Within the entries below, find each line containing the word "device" and copy it.

(Task data Opens)

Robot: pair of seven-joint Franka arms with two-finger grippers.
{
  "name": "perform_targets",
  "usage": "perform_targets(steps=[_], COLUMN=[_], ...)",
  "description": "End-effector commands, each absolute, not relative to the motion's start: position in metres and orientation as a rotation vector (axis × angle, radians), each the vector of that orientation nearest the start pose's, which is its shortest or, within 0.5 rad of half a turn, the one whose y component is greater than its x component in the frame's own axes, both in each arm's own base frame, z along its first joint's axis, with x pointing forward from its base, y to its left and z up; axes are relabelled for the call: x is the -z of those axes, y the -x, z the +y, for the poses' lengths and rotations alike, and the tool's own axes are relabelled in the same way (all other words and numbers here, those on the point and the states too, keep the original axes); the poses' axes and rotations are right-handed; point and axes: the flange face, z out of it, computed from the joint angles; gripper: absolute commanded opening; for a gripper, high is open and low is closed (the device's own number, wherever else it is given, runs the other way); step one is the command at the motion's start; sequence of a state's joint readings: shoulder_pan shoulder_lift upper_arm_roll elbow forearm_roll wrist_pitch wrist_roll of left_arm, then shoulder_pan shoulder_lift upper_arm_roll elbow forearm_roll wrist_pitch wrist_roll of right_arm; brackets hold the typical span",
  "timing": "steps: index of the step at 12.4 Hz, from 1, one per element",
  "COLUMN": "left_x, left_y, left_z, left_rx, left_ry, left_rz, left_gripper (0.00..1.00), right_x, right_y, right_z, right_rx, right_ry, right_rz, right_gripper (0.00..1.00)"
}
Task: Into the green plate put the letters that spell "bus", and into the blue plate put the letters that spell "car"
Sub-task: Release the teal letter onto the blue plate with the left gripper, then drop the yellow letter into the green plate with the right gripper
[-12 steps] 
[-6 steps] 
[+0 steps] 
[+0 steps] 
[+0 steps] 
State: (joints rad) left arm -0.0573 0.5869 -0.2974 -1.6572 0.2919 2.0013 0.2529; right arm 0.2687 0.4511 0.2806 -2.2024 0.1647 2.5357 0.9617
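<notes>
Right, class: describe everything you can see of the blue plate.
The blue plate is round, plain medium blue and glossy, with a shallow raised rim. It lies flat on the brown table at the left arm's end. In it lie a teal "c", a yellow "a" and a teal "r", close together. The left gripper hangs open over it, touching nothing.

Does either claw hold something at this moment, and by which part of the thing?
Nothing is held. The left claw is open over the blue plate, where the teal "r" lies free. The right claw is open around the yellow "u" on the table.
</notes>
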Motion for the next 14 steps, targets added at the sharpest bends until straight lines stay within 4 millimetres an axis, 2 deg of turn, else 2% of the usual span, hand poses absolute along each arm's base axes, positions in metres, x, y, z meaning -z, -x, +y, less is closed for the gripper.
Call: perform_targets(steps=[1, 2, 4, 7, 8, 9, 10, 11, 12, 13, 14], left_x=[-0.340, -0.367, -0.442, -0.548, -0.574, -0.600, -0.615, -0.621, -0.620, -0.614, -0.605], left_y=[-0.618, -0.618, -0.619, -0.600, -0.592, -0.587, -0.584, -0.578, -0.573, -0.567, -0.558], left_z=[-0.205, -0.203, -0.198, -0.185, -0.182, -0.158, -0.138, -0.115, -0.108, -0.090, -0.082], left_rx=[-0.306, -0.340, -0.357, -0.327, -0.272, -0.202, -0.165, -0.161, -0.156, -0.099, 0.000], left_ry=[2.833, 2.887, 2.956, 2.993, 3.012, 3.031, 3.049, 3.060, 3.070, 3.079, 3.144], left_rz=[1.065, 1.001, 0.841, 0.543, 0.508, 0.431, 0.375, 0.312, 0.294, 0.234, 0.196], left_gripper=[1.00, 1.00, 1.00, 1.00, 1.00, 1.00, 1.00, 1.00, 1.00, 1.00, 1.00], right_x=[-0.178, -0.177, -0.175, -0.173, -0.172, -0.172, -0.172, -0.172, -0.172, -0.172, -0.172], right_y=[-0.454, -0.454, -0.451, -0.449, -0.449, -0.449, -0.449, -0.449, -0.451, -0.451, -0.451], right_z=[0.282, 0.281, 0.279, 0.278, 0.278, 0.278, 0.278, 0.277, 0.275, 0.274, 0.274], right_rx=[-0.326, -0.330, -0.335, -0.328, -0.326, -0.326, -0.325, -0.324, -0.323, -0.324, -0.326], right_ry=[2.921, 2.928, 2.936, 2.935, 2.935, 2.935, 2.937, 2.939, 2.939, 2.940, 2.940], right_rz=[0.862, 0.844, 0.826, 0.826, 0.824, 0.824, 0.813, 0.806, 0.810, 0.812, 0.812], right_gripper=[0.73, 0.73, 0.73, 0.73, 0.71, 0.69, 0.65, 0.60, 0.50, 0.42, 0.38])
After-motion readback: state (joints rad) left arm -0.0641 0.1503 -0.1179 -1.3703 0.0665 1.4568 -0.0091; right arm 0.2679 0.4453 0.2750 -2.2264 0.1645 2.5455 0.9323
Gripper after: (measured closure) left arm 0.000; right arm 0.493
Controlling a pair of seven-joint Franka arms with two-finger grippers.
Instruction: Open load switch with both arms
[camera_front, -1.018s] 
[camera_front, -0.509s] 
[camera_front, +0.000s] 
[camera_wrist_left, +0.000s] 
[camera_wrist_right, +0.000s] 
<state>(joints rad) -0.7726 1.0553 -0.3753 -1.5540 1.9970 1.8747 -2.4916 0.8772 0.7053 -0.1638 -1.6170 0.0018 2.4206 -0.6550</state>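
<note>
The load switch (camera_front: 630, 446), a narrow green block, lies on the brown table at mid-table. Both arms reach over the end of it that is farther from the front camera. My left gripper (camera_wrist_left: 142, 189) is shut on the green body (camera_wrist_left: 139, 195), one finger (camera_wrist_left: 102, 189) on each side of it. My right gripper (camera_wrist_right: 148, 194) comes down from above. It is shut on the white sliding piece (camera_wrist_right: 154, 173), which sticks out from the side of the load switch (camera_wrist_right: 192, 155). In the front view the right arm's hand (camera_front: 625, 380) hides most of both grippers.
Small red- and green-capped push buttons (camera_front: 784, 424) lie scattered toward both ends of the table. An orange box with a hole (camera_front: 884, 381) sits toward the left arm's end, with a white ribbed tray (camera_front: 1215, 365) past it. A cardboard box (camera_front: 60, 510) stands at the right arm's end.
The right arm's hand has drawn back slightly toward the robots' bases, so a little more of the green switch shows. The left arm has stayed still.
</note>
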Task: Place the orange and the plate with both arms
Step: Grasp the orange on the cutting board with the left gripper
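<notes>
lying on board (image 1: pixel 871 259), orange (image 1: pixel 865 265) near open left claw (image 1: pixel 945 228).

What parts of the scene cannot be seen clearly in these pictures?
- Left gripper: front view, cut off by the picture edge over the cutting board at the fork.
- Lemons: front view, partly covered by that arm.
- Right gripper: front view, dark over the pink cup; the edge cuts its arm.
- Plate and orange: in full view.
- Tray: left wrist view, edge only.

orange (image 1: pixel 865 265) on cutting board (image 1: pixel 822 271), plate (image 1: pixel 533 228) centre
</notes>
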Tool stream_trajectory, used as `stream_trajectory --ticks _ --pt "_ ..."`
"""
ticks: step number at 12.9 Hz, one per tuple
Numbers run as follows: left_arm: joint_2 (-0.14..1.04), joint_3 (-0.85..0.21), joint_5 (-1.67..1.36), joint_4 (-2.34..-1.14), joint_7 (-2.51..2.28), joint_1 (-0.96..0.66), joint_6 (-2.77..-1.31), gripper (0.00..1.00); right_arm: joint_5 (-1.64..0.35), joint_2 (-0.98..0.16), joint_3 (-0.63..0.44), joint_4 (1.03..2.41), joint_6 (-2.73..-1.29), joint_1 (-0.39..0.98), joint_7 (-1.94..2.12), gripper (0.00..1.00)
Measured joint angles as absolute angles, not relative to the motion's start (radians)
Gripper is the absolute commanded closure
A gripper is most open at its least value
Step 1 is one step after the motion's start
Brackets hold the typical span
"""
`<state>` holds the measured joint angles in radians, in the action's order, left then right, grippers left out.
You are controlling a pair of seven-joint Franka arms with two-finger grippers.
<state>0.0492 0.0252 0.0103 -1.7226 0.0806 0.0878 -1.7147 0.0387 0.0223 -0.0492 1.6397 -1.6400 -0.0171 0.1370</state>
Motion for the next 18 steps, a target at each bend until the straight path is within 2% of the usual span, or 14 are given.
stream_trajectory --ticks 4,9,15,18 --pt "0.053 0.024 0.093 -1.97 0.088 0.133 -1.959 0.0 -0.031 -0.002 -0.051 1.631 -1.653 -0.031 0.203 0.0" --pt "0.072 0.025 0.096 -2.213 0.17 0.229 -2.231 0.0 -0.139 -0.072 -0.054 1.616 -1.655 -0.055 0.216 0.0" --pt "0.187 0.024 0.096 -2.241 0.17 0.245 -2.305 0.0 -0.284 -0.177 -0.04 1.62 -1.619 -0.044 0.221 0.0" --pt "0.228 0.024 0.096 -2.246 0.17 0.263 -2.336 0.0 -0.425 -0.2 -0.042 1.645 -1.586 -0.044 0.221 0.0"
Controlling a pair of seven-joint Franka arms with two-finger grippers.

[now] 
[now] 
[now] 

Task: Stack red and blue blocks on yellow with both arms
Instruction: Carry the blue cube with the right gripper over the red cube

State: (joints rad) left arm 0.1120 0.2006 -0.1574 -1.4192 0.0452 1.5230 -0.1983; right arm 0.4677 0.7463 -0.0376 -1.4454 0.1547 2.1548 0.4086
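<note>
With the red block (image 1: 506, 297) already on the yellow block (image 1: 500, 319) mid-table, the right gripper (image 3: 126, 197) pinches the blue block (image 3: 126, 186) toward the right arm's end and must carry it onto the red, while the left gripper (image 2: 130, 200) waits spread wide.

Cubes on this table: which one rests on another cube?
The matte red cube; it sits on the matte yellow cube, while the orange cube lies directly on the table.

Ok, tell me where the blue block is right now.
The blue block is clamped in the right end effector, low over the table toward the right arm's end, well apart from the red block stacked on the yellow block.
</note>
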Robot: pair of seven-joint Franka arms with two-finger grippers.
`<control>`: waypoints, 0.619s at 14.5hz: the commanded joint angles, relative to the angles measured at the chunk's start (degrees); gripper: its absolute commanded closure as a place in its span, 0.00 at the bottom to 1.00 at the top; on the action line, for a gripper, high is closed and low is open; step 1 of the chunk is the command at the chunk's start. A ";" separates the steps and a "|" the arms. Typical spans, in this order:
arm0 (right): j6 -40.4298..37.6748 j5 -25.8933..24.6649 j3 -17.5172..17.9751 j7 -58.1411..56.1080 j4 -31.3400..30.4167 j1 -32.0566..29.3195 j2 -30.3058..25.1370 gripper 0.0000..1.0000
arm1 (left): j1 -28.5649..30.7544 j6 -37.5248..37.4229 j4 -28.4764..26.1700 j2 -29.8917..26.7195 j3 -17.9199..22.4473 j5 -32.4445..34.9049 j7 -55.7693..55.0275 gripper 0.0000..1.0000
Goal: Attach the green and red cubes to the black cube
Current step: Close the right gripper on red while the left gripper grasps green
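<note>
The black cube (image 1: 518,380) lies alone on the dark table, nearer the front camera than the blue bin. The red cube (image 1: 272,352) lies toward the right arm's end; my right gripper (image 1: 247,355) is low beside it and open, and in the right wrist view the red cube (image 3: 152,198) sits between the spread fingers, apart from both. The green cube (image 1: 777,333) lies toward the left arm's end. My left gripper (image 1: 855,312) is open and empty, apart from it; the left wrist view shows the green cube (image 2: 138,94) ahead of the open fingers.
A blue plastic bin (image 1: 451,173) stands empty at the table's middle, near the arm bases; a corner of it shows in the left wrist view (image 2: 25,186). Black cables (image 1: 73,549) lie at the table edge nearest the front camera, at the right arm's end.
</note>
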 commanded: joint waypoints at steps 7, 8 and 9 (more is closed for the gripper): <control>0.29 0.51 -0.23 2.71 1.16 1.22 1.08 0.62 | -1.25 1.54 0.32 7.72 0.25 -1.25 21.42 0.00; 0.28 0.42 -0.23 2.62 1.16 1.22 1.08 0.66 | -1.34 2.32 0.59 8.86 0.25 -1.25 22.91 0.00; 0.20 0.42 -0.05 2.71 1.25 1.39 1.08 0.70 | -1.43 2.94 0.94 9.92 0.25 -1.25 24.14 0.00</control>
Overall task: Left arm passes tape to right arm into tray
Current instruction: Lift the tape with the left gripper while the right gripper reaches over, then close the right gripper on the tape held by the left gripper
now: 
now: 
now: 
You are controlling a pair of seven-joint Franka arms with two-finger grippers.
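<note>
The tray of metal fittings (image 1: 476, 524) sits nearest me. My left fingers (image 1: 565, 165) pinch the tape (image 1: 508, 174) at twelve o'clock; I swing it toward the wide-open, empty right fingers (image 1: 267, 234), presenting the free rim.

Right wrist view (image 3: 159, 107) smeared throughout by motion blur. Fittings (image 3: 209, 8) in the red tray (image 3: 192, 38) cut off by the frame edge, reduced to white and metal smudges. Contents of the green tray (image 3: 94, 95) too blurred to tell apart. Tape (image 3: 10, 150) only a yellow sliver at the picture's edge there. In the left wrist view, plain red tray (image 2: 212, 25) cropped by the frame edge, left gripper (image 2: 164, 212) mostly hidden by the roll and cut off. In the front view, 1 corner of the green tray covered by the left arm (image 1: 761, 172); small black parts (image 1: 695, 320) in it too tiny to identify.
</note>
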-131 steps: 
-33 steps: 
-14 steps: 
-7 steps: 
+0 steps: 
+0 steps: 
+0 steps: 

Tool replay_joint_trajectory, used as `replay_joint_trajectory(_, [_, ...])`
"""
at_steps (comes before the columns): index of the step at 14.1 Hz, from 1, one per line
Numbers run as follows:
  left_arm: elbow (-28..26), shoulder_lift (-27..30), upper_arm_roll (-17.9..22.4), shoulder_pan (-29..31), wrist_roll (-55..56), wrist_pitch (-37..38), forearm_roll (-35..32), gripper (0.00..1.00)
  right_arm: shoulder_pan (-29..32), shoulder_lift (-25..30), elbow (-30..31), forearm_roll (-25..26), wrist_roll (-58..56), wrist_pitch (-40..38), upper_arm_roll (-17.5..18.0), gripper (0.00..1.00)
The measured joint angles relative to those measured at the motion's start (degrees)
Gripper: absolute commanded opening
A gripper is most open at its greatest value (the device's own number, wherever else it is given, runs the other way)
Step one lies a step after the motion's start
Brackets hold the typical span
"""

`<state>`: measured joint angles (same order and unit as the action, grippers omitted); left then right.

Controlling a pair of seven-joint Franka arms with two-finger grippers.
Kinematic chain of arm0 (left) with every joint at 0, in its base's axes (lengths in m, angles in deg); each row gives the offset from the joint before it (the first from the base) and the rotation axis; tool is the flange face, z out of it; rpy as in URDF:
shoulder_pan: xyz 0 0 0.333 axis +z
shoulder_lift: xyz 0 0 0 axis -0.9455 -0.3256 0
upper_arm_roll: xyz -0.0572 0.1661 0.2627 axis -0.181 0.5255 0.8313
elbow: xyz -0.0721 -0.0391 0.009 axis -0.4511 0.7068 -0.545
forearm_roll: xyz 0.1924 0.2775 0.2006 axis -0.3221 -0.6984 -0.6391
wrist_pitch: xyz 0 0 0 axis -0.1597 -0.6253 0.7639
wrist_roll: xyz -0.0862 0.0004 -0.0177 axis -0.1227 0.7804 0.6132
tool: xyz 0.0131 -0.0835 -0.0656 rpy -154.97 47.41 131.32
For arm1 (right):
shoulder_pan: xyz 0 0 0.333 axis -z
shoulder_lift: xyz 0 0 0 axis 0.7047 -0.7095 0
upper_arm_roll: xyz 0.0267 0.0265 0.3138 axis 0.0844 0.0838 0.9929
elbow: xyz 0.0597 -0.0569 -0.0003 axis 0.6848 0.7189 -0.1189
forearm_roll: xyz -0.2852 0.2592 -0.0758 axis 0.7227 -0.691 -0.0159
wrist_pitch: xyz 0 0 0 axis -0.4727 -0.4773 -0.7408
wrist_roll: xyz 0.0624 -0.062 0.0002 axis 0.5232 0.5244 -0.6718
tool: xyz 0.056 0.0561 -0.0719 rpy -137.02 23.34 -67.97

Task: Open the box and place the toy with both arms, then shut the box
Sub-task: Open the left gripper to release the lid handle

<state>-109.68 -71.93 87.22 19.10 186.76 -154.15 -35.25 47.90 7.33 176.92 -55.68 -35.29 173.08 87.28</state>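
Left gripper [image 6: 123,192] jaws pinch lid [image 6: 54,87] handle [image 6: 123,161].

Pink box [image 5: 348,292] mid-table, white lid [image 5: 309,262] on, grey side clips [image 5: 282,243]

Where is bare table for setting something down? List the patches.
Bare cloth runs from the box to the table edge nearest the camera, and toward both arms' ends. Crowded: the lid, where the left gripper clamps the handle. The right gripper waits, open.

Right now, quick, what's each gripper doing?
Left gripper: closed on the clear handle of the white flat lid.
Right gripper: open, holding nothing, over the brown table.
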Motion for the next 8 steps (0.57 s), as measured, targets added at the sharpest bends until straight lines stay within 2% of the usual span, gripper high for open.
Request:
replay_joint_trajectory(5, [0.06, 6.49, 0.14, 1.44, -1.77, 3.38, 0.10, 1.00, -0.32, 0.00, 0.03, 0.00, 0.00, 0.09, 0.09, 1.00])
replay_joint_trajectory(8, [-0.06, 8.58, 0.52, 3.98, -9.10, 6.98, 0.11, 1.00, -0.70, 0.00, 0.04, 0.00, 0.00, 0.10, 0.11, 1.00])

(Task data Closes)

▸ **Output of the exercise**:
  "description": "End-effector commands, each absolute, not relative to the motion's start: position in metres and orientation as a rotation vector (axis × angle, radians), each the vector of that orientation nearest the start pose's, which is its shortest or, within 0.5 rad of half a turn, the one whose y component is greater than its x component in the frame's own axes, both in each arm's own base frame, z along its first joint's axis, with x pointing forward from its base, y to its left and z up; axes are relabelled for the call: x is the -z of those axes, y the -x, z the +y, for the poses' lengths and rotations alike, and the tool's own axes are relabelled in the same way (all other words and numbers here, those on the point and the states too, keep the original axes); the poses' axes and rotations are right-handed; point and axes: the flange face, z out of it, computed from the joint angles; gripper: absolute commanded opening; for a gripper, high is open and low is closed (the device's own number, wherever else it is given, runs the other way); step one is the command at the motion's start; sequence of a state's joint readings: shoulder_pan shoulder_lift upper_arm_roll elbow forearm_roll wrist_pitch wrist_roll of left_arm, then shoulder_pan shoulder_lift upper_arm_roll elbow forearm_roll wrist_pitch wrist_roll of right_arm; brackets hold the typical span",
A gripper is most open at its greatest value (the device's own number, wherever else it is given, runs the other way)

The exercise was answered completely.